#### THE TASK
Please repeat the records exactly. The pictures are to be left out.

#### EXTRACTED INFORMATION
_ _ _ _

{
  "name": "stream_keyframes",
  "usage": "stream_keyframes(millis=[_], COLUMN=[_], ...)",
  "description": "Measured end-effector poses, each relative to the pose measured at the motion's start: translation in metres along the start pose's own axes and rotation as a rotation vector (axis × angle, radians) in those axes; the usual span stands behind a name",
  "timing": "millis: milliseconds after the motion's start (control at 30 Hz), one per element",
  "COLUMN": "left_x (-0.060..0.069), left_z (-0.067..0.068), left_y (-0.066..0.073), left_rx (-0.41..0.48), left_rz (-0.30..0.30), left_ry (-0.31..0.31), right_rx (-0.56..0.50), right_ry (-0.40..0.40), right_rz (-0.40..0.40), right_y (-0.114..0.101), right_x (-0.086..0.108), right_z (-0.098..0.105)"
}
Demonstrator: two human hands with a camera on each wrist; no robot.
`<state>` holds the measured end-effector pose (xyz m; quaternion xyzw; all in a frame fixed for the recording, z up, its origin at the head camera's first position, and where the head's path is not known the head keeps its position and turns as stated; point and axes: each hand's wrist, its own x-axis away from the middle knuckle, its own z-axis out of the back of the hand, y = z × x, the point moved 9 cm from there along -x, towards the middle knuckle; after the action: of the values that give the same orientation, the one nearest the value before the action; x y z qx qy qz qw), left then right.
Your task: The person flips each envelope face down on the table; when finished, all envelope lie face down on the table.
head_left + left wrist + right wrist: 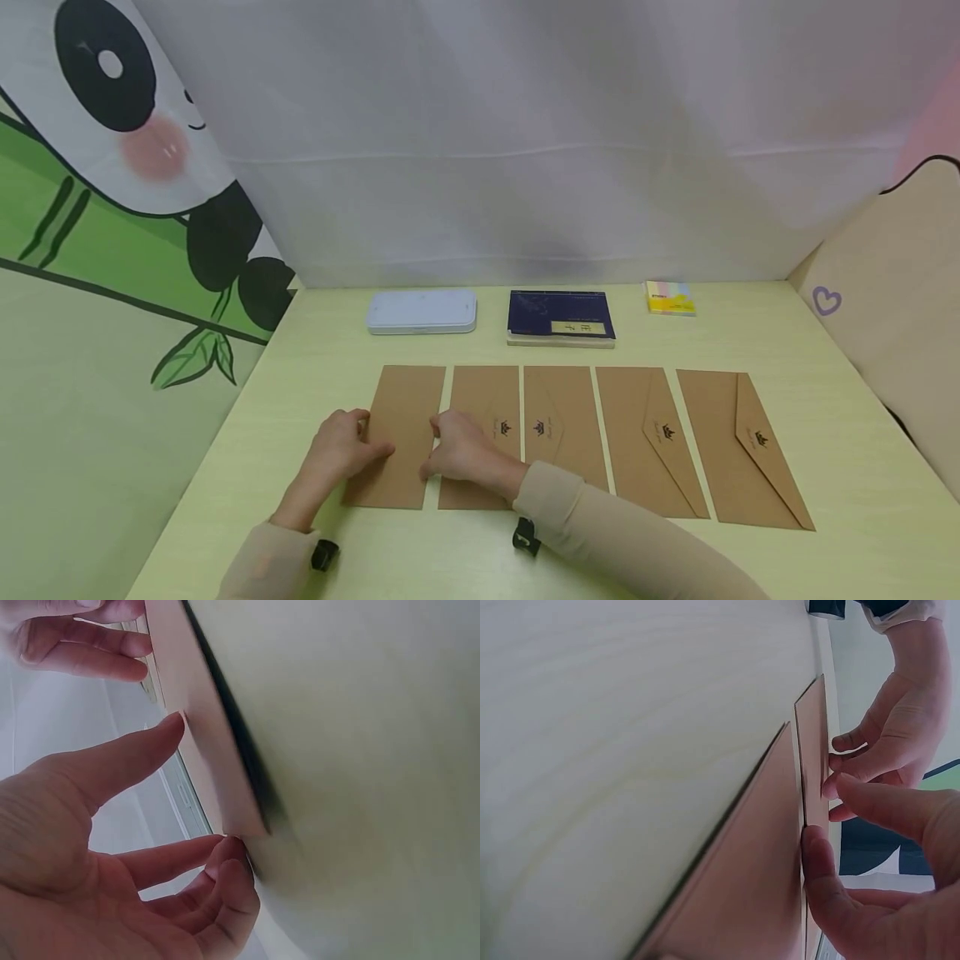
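A plain brown kraft envelope (401, 400) lies at the left end of a row of several envelopes. My left hand (341, 446) has its curled fingers at that envelope's left edge, its thumb on the face. In the left wrist view, the left hand's thumb (142, 754) lies on the envelope (202, 742), and its fingertips meet the edge. Over the second envelope (480, 392), my right hand (465, 450) holds the first envelope's right edge with thumb and fingers. The right wrist view shows a right fingertip (817, 851) at the gap between two envelopes.
Three more envelopes with crown prints, the third (573, 400), fourth (622, 400) and fifth (712, 417), continue rightward. Behind the row are a pale flat case (422, 312), a dark blue book (561, 308) and a small yellow pack (670, 297). A white cloth (525, 167) hangs at the back.
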<state>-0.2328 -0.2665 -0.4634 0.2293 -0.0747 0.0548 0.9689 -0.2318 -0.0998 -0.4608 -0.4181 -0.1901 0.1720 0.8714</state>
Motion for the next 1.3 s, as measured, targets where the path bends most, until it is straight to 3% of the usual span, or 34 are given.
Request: stream_keyframes(millis=[667, 800, 1033, 1300], left_x=[0.004, 0.007, 0.012, 0.016], left_z=[0.004, 0.004, 0.000, -0.003], left_y=[0.006, 0.016, 0.037, 0.053], left_rx=[-0.020, -0.020, 0.001, 0.030], left_rz=[-0.012, -0.036, -0.118, -0.181], left_ry=[-0.001, -0.002, -0.007, -0.004], right_rx=[0.043, 0.035, 0.224, 0.231], right_ry=[-0.028, -0.044, -0.006, 0.035], right_rz=[0.061, 0.072, 0.130, 0.123], right_y=[-0.001, -0.002, 0.001, 0.016], right_x=[0.004, 0.009, 0.017, 0.029], right_z=[0.002, 0.005, 0.018, 0.040])
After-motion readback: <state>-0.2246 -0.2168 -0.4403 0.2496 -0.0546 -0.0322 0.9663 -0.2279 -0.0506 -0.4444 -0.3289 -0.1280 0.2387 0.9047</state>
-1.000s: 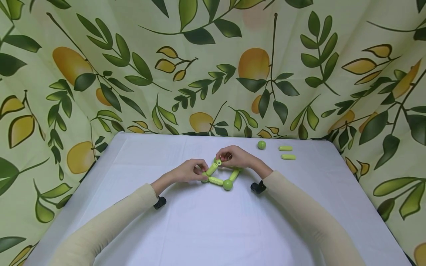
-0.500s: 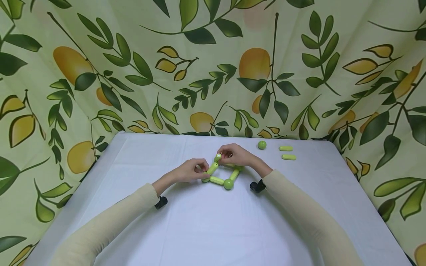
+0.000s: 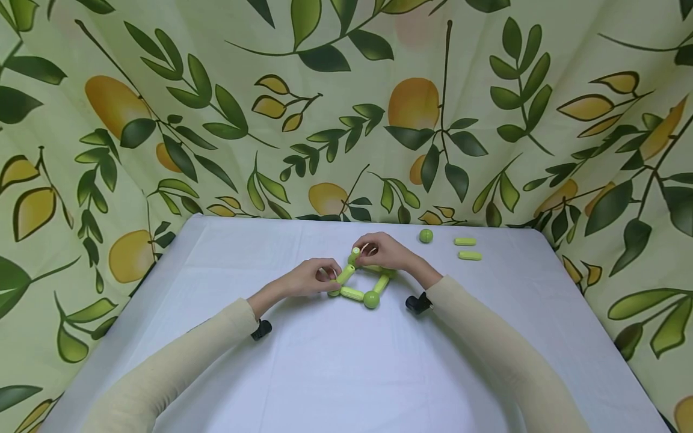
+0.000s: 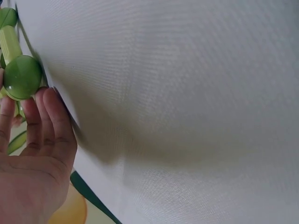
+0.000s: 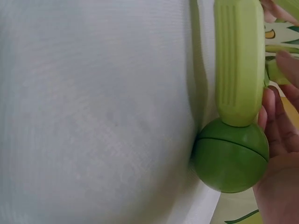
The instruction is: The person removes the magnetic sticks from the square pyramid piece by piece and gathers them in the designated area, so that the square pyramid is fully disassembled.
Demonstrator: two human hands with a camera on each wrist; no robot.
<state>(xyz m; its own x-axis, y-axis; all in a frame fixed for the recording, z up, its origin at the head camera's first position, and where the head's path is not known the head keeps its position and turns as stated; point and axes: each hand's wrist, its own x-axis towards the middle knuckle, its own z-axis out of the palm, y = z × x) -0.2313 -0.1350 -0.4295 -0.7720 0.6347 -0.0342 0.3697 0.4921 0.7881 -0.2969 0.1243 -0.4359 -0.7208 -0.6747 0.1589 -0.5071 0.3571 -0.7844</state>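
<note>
Since a second ago, the raised piece (image 3: 354, 256) at the right hand (image 3: 385, 252) has tipped: its pale end, once turned toward the near ball (image 3: 371, 299), now points upward. The left hand (image 3: 310, 278) has barely shifted. It pinches the left ball (image 4: 22, 77), just left of the near ball and a little beyond it; the right pinches the raised piece, farther beyond. The green frame (image 3: 352, 294) sits on the table (image 3: 303, 367), the near ball its closest corner: ribbed yellow-green rods and darker, seamed balls in a four-sided ring. Whether the raised piece is fully joined, I cannot tell. Well beyond and right of the near ball lie a loose ball (image 3: 426, 236) and two loose rods (image 3: 470, 256). White cloth covers the table; behind hangs a curtain (image 3: 325, 96) printed with leaves and orange fruit.
</note>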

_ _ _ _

#### ANSWER TO THIS EXERCISE
{
  "name": "stream_keyframes",
  "usage": "stream_keyframes(millis=[_], COLUMN=[_], ...)",
  "description": "Measured end-effector poses, each relative to the pose measured at the motion's start: translation in metres along the start pose's own axes and rotation as a rotation vector (axis × angle, radians) in those axes; the usual span stands behind a name",
  "timing": "millis: milliseconds after the motion's start (control at 30 Hz), one per element",
  "COLUMN": "left_x (-0.060..0.069), left_z (-0.067..0.068), left_y (-0.066..0.073), left_rx (-0.41..0.48), left_rz (-0.30..0.30), left_ry (-0.31..0.31), right_rx (-0.56..0.50), right_ry (-0.40..0.40), right_rz (-0.40..0.40), right_y (-0.114..0.101), right_x (-0.086..0.108), right_z (-0.098..0.105)"
}
Demonstrator: two human hands with a camera on each wrist; no robot.
`<state>` holds the measured end-effector pose (xyz m; quaternion xyzw; all in a frame fixed for the recording, z up, its origin at the head camera's first position, and where the head's path is not known the head keeps its position and turns as stated; point and axes: each hand's wrist, its own x-axis away from the middle knuckle, its own z-axis out of the back of the hand, y = z × x, the point moved 9 cm from there along -x, towards the middle knuckle; after the action: of the values that give the same orientation, the one nearest the value before the action; x y z qx qy qz qw), left then right.
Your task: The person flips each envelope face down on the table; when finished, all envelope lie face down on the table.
head_left + left wrist + right wrist: 
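A plain brown kraft envelope (401, 400) lies at the left end of a row of several envelopes. My left hand (341, 446) has its curled fingers at that envelope's left edge, its thumb on the face. In the left wrist view, the left hand's thumb (142, 754) lies on the envelope (202, 742), and its fingertips meet the edge. Over the second envelope (480, 392), my right hand (465, 450) holds the first envelope's right edge with thumb and fingers. The right wrist view shows a right fingertip (817, 851) at the gap between two envelopes.
Three more envelopes with crown prints, the third (573, 400), fourth (622, 400) and fifth (712, 417), continue rightward. Behind the row are a pale flat case (422, 312), a dark blue book (561, 308) and a small yellow pack (670, 297). A white cloth (525, 167) hangs at the back.
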<state>-0.2328 -0.2665 -0.4634 0.2293 -0.0747 0.0548 0.9689 -0.2318 -0.0998 -0.4608 -0.4181 -0.1901 0.1720 0.8714</state>
Motion for the next 1.3 s, as measured, targets where the path bends most, until it is straight to 3% of the usual span, or 34 are given.
Request: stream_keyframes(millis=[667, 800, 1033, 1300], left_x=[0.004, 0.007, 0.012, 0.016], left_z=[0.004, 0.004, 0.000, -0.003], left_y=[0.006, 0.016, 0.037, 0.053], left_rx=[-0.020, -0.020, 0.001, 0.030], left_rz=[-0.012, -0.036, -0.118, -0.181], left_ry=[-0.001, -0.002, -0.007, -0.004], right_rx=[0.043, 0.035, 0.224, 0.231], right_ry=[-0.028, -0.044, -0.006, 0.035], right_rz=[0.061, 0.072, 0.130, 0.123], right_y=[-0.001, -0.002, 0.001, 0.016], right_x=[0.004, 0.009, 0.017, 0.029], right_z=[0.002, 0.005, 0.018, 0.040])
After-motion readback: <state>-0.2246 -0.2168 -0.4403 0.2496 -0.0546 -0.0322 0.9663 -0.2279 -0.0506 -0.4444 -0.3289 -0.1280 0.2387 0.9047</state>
-1.000s: 
-0.500s: 
+0.000s: 
+0.000s: 
+0.000s: 
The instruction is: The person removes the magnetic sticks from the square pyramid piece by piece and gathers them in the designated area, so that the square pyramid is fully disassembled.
Demonstrator: two human hands with a camera on each wrist; no robot.
<state>(xyz m; its own x-axis, y-axis; all in a frame fixed for the recording, z up, its origin at the head camera's first position, and where the head's path is not known the head keeps its position and turns as stated; point and axes: each hand's wrist, its own x-axis towards the middle knuckle, its own z-axis out of the palm, y = z × x) -0.2313 -0.1350 -0.4295 -0.7720 0.6347 -0.0342 0.3697 0.4921 0.7881 -0.2969 0.1243 -0.4359 -0.7208 -0.6747 0.1589 -0.5071 0.3571 -0.7844</state>
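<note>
Since a second ago, the raised piece (image 3: 354, 256) at the right hand (image 3: 385, 252) has tipped: its pale end, once turned toward the near ball (image 3: 371, 299), now points upward. The left hand (image 3: 310, 278) has barely shifted. It pinches the left ball (image 4: 22, 77), just left of the near ball and a little beyond it; the right pinches the raised piece, farther beyond. The green frame (image 3: 352, 294) sits on the table (image 3: 303, 367), the near ball its closest corner: ribbed yellow-green rods and darker, seamed balls in a four-sided ring. Whether the raised piece is fully joined, I cannot tell. Well beyond and right of the near ball lie a loose ball (image 3: 426, 236) and two loose rods (image 3: 470, 256). White cloth covers the table; behind hangs a curtain (image 3: 325, 96) printed with leaves and orange fruit.
</note>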

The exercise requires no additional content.